— DESCRIPTION OF THE TASK —
Nothing but the text belongs in the answer: the listing below, copied exactly, without pictures.

— ENTRIES SUPPLIED —
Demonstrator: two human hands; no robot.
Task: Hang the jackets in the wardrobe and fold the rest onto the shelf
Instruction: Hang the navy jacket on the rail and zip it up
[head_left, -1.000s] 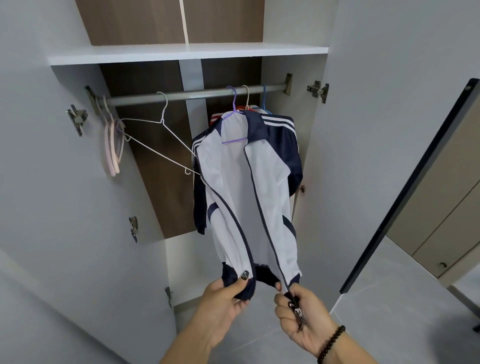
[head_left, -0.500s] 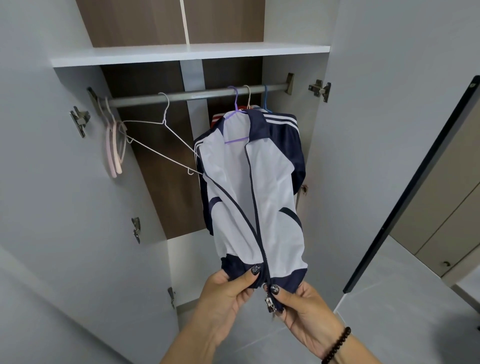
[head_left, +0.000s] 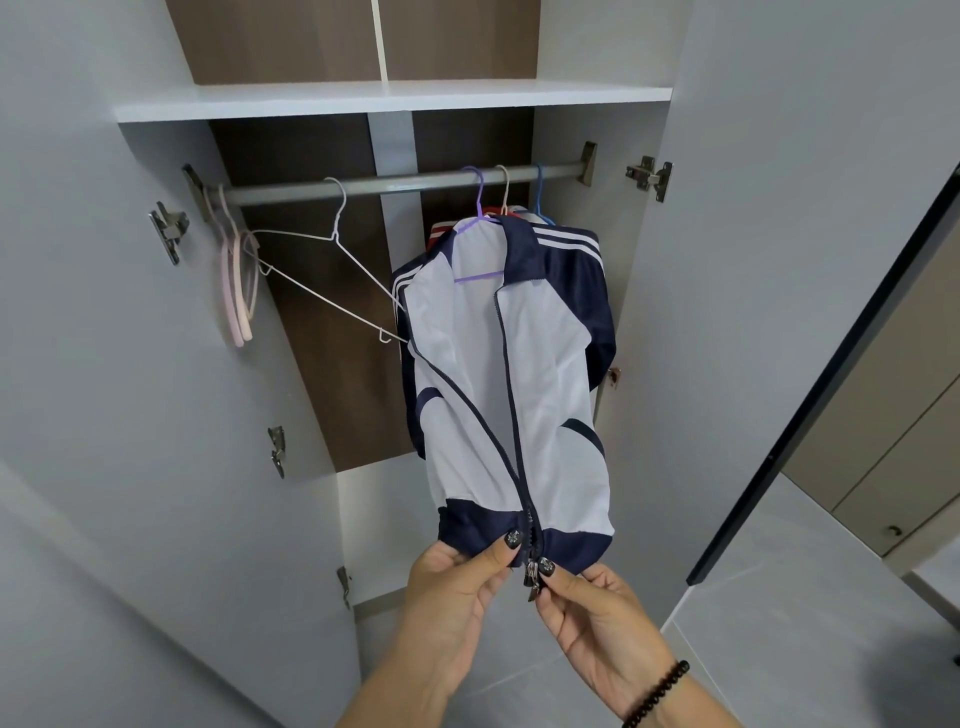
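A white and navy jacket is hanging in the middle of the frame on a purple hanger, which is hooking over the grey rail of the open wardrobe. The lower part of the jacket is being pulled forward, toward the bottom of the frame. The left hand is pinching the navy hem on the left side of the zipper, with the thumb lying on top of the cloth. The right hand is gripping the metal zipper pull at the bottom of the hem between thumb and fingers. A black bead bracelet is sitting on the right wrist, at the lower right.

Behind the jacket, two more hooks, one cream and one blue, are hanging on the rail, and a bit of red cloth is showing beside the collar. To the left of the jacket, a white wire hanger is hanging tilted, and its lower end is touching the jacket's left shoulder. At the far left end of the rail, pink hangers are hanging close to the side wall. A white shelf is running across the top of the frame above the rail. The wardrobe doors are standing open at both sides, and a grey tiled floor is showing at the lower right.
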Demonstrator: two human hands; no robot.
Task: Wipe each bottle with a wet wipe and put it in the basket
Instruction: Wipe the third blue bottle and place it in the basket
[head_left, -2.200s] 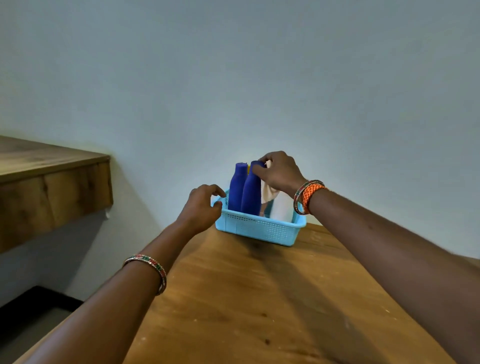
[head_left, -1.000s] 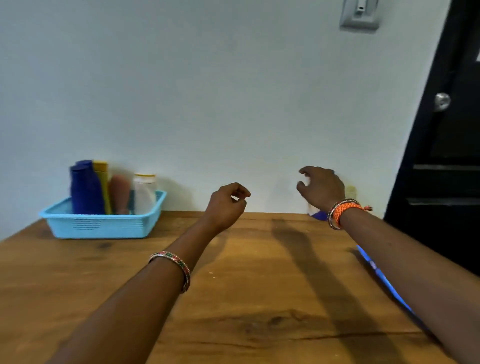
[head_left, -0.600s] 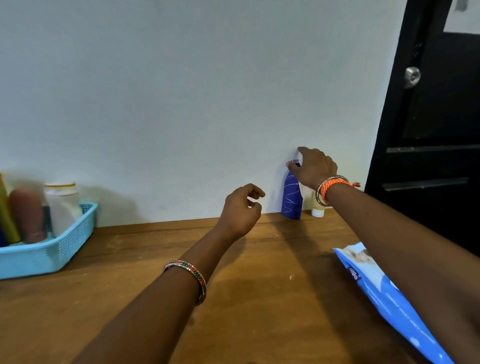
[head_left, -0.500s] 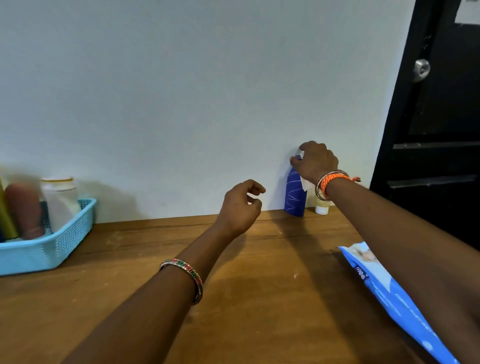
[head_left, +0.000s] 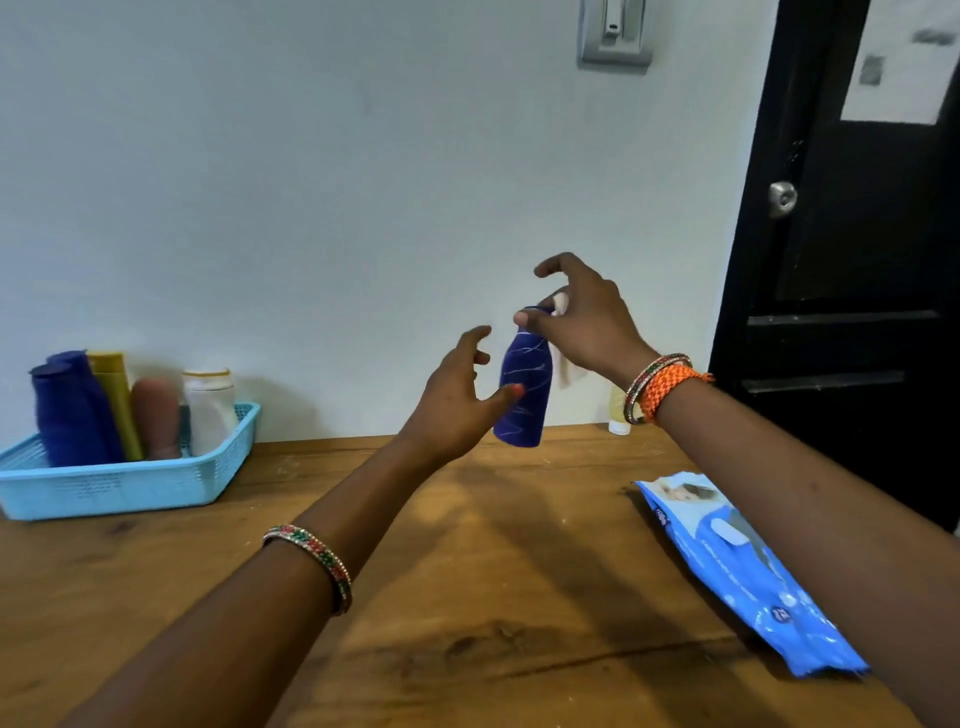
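The right hand (head_left: 582, 322) pinches the dark blue bottle (head_left: 524, 387) by its cap, a white wipe (head_left: 566, 364) tucked beneath, above the table (head_left: 467, 597) at twelve o'clock. The left hand (head_left: 457, 395), fingers spread, reaches in. That thin top grip could slip, dropping it short of the basket (head_left: 119, 488) at nine o'clock.

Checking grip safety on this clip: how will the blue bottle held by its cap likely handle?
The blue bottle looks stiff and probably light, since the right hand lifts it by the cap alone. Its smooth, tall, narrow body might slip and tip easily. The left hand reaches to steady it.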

— TASK ANSWER —
Demonstrator: two human hands; no robot.
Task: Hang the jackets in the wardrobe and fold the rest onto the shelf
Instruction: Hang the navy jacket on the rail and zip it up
[head_left, -1.000s] 
[head_left, -0.500s] 
[head_left, +0.000s] 
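A white and navy jacket is hanging in the middle of the frame on a purple hanger, which is hooking over the grey rail of the open wardrobe. The lower part of the jacket is being pulled forward, toward the bottom of the frame. The left hand is pinching the navy hem on the left side of the zipper, with the thumb lying on top of the cloth. The right hand is gripping the metal zipper pull at the bottom of the hem between thumb and fingers. A black bead bracelet is sitting on the right wrist, at the lower right.

Behind the jacket, two more hooks, one cream and one blue, are hanging on the rail, and a bit of red cloth is showing beside the collar. To the left of the jacket, a white wire hanger is hanging tilted, and its lower end is touching the jacket's left shoulder. At the far left end of the rail, pink hangers are hanging close to the side wall. A white shelf is running across the top of the frame above the rail. The wardrobe doors are standing open at both sides, and a grey tiled floor is showing at the lower right.
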Demonstrator: two human hands; no robot.
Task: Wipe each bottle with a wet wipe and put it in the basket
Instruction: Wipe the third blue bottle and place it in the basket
[head_left, -2.200s] 
[head_left, -1.000s] 
[head_left, -0.600s] 
[head_left, -0.500s] 
[head_left, +0.000s] 
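The right hand (head_left: 582, 322) pinches the dark blue bottle (head_left: 524, 387) by its cap, a white wipe (head_left: 566, 364) tucked beneath, above the table (head_left: 467, 597) at twelve o'clock. The left hand (head_left: 457, 395), fingers spread, reaches in. That thin top grip could slip, dropping it short of the basket (head_left: 119, 488) at nine o'clock.

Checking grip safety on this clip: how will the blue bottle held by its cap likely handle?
The blue bottle looks stiff and probably light, since the right hand lifts it by the cap alone. Its smooth, tall, narrow body might slip and tip easily. The left hand reaches to steady it.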

Nothing more is needed to finish the exercise.